> [WHAT IS EXPECTED]: Copied exactly and without pictures, the lines from the beginning of the entries through the one that holds "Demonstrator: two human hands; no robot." should form the entire reply.

[MATERIAL FOR THIS EXERCISE Boundary: Start]

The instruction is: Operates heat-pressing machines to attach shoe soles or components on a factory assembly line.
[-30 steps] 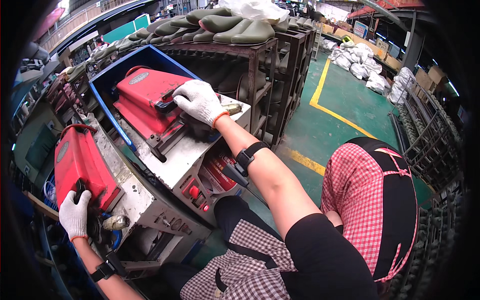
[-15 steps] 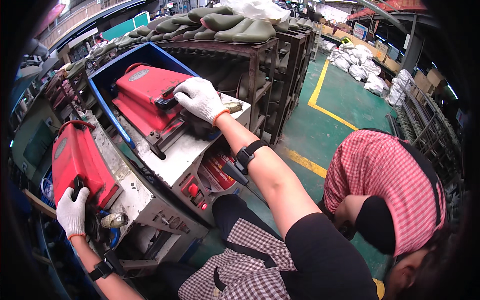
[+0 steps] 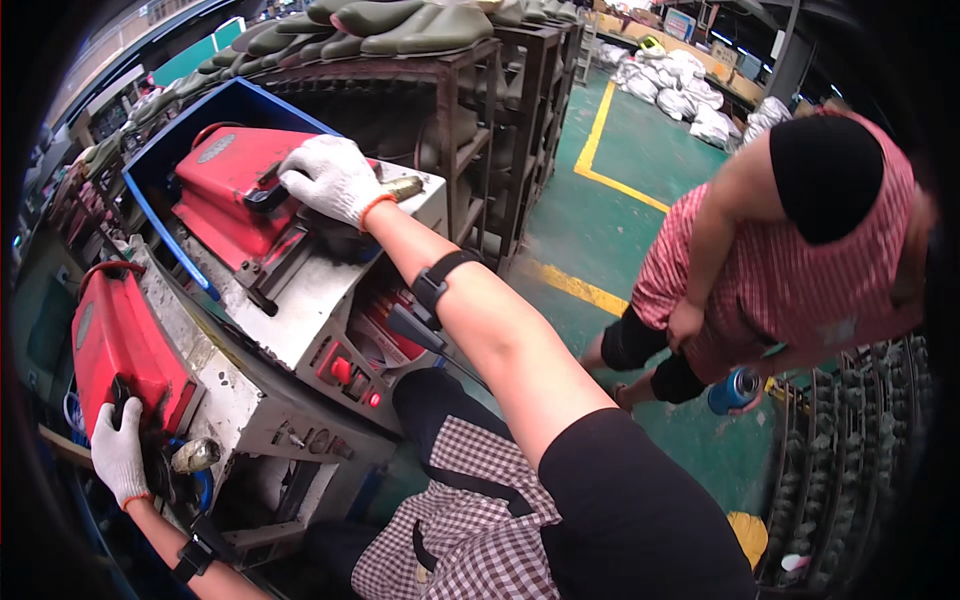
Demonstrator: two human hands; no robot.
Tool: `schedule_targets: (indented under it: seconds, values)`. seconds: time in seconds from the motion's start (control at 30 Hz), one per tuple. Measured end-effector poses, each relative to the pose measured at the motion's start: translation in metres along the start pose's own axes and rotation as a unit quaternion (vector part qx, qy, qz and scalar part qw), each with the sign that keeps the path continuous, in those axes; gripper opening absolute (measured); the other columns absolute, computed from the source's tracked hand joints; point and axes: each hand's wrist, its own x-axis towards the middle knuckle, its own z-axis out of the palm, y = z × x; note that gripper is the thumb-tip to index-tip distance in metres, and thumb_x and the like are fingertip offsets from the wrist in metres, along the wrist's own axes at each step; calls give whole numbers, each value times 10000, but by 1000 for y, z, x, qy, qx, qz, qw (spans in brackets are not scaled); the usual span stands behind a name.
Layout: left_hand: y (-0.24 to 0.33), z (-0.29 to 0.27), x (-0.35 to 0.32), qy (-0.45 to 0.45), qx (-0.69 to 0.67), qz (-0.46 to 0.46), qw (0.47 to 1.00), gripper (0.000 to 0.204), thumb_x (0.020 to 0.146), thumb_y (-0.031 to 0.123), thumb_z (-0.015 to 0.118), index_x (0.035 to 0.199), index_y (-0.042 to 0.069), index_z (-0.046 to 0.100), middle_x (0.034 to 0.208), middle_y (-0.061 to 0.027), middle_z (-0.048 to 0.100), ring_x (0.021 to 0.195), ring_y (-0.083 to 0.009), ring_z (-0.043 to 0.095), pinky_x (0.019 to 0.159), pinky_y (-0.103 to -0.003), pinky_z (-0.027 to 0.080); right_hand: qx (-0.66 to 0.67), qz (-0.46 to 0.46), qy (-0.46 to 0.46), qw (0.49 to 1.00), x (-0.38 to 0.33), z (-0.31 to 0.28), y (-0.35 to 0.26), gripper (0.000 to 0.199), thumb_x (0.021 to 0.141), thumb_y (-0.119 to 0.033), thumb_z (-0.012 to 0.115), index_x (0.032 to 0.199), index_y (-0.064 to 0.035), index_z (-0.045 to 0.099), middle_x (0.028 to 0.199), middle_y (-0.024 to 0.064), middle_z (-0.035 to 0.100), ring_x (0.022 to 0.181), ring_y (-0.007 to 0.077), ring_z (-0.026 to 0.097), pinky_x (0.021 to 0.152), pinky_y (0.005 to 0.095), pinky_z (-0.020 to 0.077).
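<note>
Both of my hands wear white knit gloves with orange cuffs. My left hand point(image 3: 120, 452) is closed round the black handle point(image 3: 121, 390) of the left red machine cover point(image 3: 122, 328). Further right and farther away, my right hand point(image 3: 335, 178) curls over the black handle point(image 3: 264, 198) of a second red machine cover point(image 3: 228, 172); its fingers are partly hidden. Each cover rests on a worn white machine body point(image 3: 262, 398). A knob-like wrapped lever end point(image 3: 196, 455) sticks out beside my left hand, and a similar lever end point(image 3: 404, 187) lies by my right wrist.
A blue bin point(image 3: 150, 215) surrounds the right cover's back. Behind stands a metal rack point(image 3: 468, 70) heaped with green shoe-shaped forms point(image 3: 425, 30). A co-worker in a red checked apron point(image 3: 790, 275) stands at right with a blue bottle point(image 3: 733, 391). White sacks point(image 3: 675, 88) lie far off.
The co-worker has risen from a deep stoop, and a blue bottle now shows in their hand. The view has shifted, while both my hands stay on the handles.
</note>
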Motion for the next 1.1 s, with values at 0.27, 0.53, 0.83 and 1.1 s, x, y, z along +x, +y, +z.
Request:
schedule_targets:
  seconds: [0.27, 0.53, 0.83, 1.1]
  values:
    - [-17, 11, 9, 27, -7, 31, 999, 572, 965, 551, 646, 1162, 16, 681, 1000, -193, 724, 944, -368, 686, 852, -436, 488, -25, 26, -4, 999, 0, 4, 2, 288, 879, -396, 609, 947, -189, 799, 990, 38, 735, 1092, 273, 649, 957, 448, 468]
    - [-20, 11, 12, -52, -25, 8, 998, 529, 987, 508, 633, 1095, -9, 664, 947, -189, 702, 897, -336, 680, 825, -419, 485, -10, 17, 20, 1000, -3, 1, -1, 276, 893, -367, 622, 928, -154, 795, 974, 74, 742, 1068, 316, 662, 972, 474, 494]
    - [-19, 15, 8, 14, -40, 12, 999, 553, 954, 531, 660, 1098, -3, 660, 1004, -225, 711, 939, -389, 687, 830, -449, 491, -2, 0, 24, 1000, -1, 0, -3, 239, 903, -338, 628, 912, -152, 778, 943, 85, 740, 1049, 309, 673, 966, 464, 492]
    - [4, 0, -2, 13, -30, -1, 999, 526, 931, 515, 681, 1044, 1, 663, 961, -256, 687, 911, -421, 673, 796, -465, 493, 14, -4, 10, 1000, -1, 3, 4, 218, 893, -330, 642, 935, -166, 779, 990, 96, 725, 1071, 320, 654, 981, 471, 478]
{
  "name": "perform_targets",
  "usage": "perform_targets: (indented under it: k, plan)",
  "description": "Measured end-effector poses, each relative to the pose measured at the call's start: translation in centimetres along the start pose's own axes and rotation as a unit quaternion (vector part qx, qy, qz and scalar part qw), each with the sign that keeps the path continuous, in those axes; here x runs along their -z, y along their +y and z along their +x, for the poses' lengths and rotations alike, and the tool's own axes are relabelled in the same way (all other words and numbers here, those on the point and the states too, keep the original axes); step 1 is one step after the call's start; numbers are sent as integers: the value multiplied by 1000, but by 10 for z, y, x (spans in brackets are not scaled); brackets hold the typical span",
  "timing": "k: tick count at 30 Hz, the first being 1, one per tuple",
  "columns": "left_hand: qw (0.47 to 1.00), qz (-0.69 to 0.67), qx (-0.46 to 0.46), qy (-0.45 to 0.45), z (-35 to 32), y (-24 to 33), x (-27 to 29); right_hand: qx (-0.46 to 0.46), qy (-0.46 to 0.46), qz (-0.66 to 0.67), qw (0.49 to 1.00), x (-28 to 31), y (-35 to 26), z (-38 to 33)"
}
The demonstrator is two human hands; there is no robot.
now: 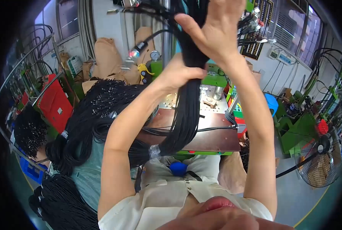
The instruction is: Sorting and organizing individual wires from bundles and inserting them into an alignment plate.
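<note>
A thick bundle of black cables [188, 103] hangs upright in front of me. My left hand [180, 73] is closed around its middle. Higher up, my right hand [219, 32] is flat with the thumb spread, beside or against the upper part of the bundle; its fingertips run out of the picture. Loose cable ends with metal connectors fan out at the top left, one connector [134, 53] dangling. Below my left hand the bundle curves down over the table edge to my lap, where a clear wrap [154, 151] binds it.
Under the bundle stands a brown-topped table [217, 134] on a green frame. More black cable bundles [106, 99] are heaped at my left, near a red panel [55, 103]. A fan [318, 165] and green machinery [299, 132] stand at the right. A blue round object [178, 168] lies at my lap.
</note>
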State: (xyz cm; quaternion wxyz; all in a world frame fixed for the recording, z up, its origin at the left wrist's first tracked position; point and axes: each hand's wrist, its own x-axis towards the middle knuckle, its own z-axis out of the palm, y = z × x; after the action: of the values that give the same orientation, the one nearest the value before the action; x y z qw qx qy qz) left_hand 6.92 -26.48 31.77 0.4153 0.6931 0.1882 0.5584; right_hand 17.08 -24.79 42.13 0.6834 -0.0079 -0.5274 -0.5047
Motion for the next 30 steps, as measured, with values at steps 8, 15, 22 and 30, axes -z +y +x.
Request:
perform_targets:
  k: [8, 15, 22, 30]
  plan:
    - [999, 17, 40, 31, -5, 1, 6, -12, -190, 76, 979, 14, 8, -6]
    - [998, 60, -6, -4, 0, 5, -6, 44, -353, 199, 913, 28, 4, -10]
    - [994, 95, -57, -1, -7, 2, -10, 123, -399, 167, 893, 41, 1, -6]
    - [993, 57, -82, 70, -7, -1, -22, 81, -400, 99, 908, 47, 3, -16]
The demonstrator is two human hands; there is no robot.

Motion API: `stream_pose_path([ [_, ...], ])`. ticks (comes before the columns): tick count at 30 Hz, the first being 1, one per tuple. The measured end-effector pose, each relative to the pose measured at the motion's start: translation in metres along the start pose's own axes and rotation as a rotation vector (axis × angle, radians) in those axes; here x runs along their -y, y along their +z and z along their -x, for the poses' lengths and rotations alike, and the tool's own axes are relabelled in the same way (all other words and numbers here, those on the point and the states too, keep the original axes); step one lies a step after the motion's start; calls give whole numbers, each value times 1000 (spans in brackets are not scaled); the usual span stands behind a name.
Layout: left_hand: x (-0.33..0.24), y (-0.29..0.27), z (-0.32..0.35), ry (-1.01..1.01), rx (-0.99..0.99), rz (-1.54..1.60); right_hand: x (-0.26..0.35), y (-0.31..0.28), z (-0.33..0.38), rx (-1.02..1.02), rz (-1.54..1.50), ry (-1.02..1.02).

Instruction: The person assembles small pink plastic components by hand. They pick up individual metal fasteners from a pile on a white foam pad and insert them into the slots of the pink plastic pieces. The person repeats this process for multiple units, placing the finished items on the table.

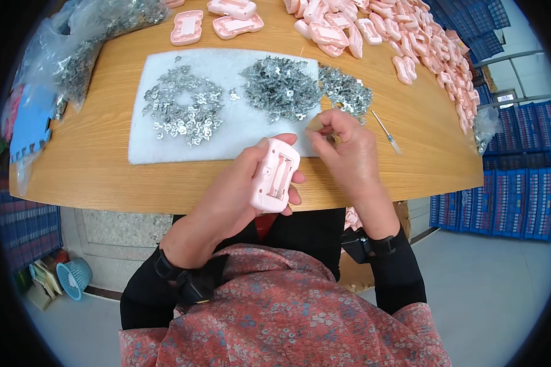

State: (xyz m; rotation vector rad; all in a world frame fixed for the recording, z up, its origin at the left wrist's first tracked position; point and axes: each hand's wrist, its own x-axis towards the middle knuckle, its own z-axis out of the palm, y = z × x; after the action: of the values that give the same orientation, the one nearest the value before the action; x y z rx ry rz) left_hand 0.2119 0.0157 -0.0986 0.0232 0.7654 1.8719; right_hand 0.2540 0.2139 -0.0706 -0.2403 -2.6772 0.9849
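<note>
Well, left hand [236,186] holds a pink casing [278,177], right hand [352,153] apparently pinched.

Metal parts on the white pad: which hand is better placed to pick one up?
Probably the right hand: it is close to the heaped metal parts, though whether it already pinches something is unclear. The left hand is busy holding the pink casing.

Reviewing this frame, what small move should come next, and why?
Probably bring the right hand toward the open compartment of the pink casing: the left hand holds the casing with that side facing the camera, and the right hand's fingers are bent inward close by, near small metal pieces. Whether they grip one is unclear.
</note>
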Motion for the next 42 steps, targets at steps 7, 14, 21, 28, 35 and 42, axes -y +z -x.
stream_pose_path([
  [7, 1, -2, 2, 17, 13, 9, 1, 8, -6, -37, -5, -60],
  [14, 2, -4, 2, 54, 58, 33, -3, 9, -14, -24, 139, -171],
  [21, 2, -5, 1, 52, 61, 45, -8, 21, -19, -52, 58, -122],
  [28, 2, -6, 2, 76, 59, 59, -2, -2, -12, 36, -279, 125],
  [35, 0, -3, 1, 66, 56, 47, 31, -29, 0, 265, -323, 72],
  [42, -2, 4, 3, 44, 5, -7, 57, -45, -5, 419, -86, -47],
])
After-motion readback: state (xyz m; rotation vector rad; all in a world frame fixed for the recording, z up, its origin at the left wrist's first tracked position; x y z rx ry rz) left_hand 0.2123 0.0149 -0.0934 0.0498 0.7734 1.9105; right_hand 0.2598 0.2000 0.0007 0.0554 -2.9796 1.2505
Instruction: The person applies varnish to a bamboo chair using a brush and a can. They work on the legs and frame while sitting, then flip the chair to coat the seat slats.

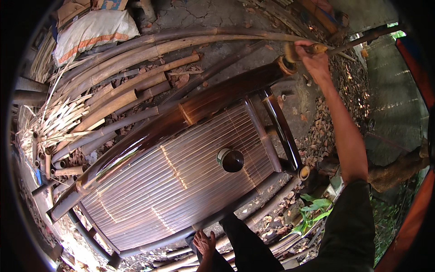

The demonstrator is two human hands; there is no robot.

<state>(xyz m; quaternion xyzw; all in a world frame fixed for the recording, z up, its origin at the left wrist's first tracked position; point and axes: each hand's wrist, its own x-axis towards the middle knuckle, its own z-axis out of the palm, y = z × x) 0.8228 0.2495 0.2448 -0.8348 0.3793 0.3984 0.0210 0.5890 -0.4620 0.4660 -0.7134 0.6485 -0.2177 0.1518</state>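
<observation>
A brush (320, 48) with a yellowish handle is gripped in my right hand (313, 62), stretched to the far right. Its pale bristles are at the open end of a thick, dark, glossy bamboo pole (226, 89). That pole forms the far side of a bamboo bench, whose seat is made of slats (149, 190). On the slats stands a small can (231, 160) with dark contents. My left hand (205, 243) lies by my leg at the bench's near rail (158, 240), fingers apart and holding nothing; whether it touches the rail I cannot tell.
Long bamboo poles (149, 47) and cut pieces lie beyond the bench. Split strips (59, 115) pile up at the left, below a white sack (95, 34). Dry leaves cover ground at the right, near a green plant (315, 208). A dark glossy bamboo piece (283, 127) forms the bench's right end.
</observation>
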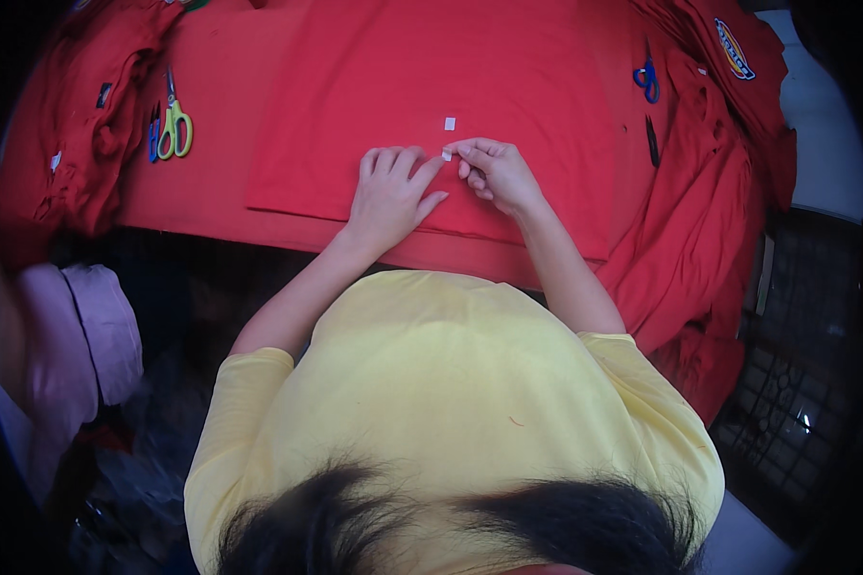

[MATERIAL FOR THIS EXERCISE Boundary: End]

> [SOLUTION]:
The instruction is: Operates heat-pressing machines to attach shoe soles or components on a factory assembly line.
[-30 steps] 
[-15 steps] 
[+0 steps] 
Demonstrator: two human hands; no robot.

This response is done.